Thank you! It's nice to see that I'm not the only one who views fat this way 

I wanted to add that if you're eating a lot of coconut oil you probably want to make sure it's a high quality brand. Tropical Traditions is supposed to be the best. I've been using Nutiva, which is extra virgin, cold-pressed and organic, but I do want to try Tropical Traditions at some point.


----------



## countryangels (Apr 12, 2007)

Quote:


> Originally Posted by *gypsymama2008*
> 
> I come at this from the Paleo perspective, so take what I have to say with a grain of salt. I personally do not limit coconut oil and probably eat more than you do. I distinguish between oils from foods that are naturally oily (ie coconuts, avacados, olives) and oils that must be chemically extracted from food (corn, canola, vegetable). They have quite different chemical make ups and act very differently in the body. I do not limit fats I consider healthy. I personally think our culture is way too fat-phobic. In the digestive process fat actually stimulates a hormone (I'm totally blanking on the name) that tells the body it's full, which is why it can be hard (at least in my experience) to lose weight on a low-fat high carb-diet because you won't be getting enough of the hormones that tells you you're full. I know of a couple people who were cutting out all sugar (including fruit) and when they had cravings they would just eat a spoonful of CO and it would immediately stave off the cravings. Coconut oil contains lauric acid which our immune system needs, it's also anti-fungal (and might be anti-viral and anti-bacterial, but don't quote me on that) many people I know increase their intake when they get sick. You can look up more of the benefits of it online (and there are tons). Personally like I said, I've been eating more than you for the past 4 months or so and over that time have lost 15 lbs (which is huge for me, I have such a hard time losing weight when breastfeeding) and feel fantastic (despite a baby who thinks sleep is for the weak) and the only time I got sick it was a cold that lasted 12 hours with me taking no supplements (my colds normally last at least 3 days, with me chugging elderberry syrup, garlic, and vitamin C). I've also been eating Paleo, though, so I don't think I can credit it all to the coconut oil but it certainly hasn't hindered it.
> 
> ...


Grest post, thanks


----------



## strmis (Dec 31, 2006)

Thanks. I think my concerns just stem from the idea that fat is bad. My diet is decent, it could be better. I rarely eat processed foods (tortilla and potato chips are my vice, that's why I rarely buy them). Most foods I eat are fruits, veggies, salads, meats, some grains (in fact, I think I should cut out more fruit than anything), though I limit those, water and fat (mainly avocados, coconut oil, evoo) which began for a baby who had pretty bad eczema and still has allergies that I still nurse.
I just wasn't sure if I was overdoing the co as it seems like it could excessive only because I really don't know anyone who eats that much oil or fat. I've read on some sources, like mercola.com, that fats should make up about 60-70% of your diet. Does that sound right.


----------



## mightymama1976 (Mar 6, 2013)

Quote:


> Originally Posted by *meemee*
> 
> woah
> 
> ...


As a nutritional consultant I respectfully disagree. This is "old school" and now we know better. we know that it is carbs and "bad fats" (canola oil, soy oil, corn oil, peanut oil, etc) that cause problems, not "good" fats (free range/grass-fed animal fats, avocado, high quality fish/cod liver oil, coconut oil, olive oil, nuts and seeds) or high quality meats. A diet high in good quality animal protein (free of hormones, antibiotics, preferably grass-fed or free range), high in good fat, high in vegetables, greeneries and low-glycemic fruit is an optimal diet for human body. Furthermore, fats help us to feel satisfied with a meal (they actually help us to release a hormone that makes us feel full and satisfied); when we consume not enough fat (of course for our health sake it should be "good" fats) our body does not have that "full and satisfied" response and goes on to crave carbohydrates (carbohydrates cravings often associated with consuming not enough animal protein and/or fat).

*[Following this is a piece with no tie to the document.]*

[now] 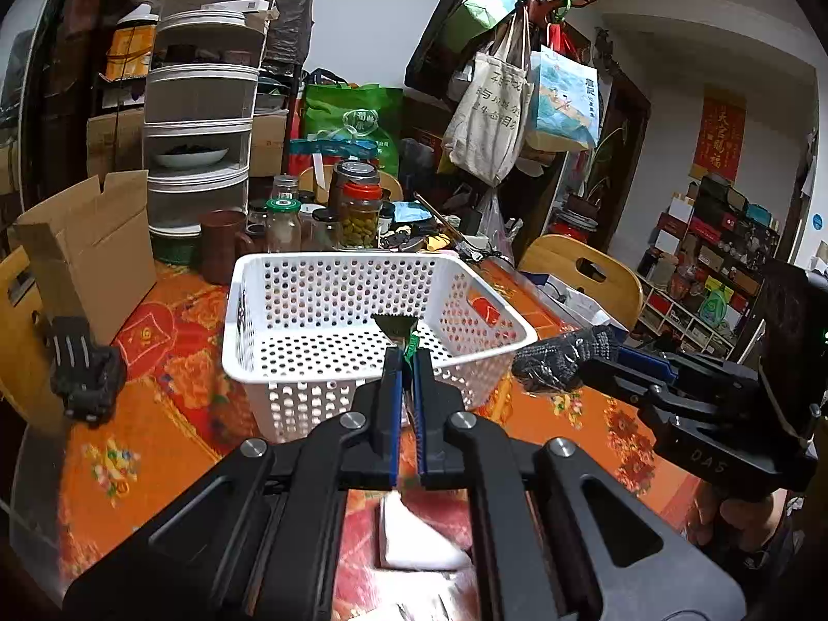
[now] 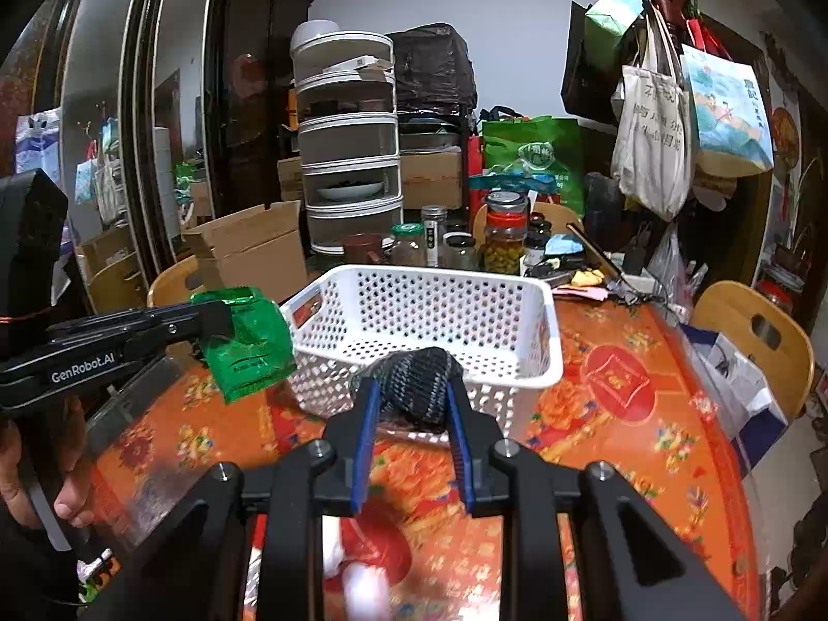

Of course, we do need to keep in mind that different people are allergic to different things and often it is so called "silent" allergies, that do not show a definite allergic reaction yet can wreck a total chaos in the body and health. So if you suspect your body might react to coconut, then you do need to be careful. Otherwise, go for it, intuitional eating is great. If your body craves a good quality whole food, then it needs it.


----------



## The4OfUs (May 23, 2005)

Quote:


> Originally Posted by *gypsymama2008*
> 
> As for what I would suggest for you: I would be less concerned about the effect the amount of CO you're eating has on your BP and Cholesterol than the amount of trans fats you're getting through corn oil, canola oil, vegetable oil, soybean oil, I would work on eliminating those from your diet. I would also try to cut down on processed food (like potato chips, pretzels, boxed cookies etc). If you're particularly concerned about it you could also cut down on grains and dairy, both of which are inflammatory (which I personally believe has a much greater impact on BP and Cholesterol than fat intake). If already doing that and eating a mostly whole food diet I would then consider how the CO makes you feel. Does it make you feel bloated, lethargic, less energetic. Go a few days without and see if you feel any different. If fat loss is your goal and you're struggling with it, you could play around with the amount of CO you're eating and see if less helps you lose weight. But if you're happy with your weight, eating whole foods, and feeling really good, I truly wouldn't sweat it.


I'm not Paleo, or even Primal because I still eat grains and sugar, but I have reduced my intake of grains and sugar to about 1/8 of their previous levels, and increased my fats from whole foods a TON and......

my blood pressure has improved, and my cholesterol went from 210 three years ago to 161 this year (with triglycerides of 105, down from the 150s a couple years before). Last year I had a 20-point drop and my doctor asked me what I was doing differently, and I said..."Well, I'm eating 2 eggs and 3 slices of bacon for breakfast every morning, and I stopped eating bread." And she laughed, looked at my textbook perfect complete blood workup again, and said, "Well, keep doing that then!"







I dropped another 13 points to get to 161 this year, and my ratio is spot on.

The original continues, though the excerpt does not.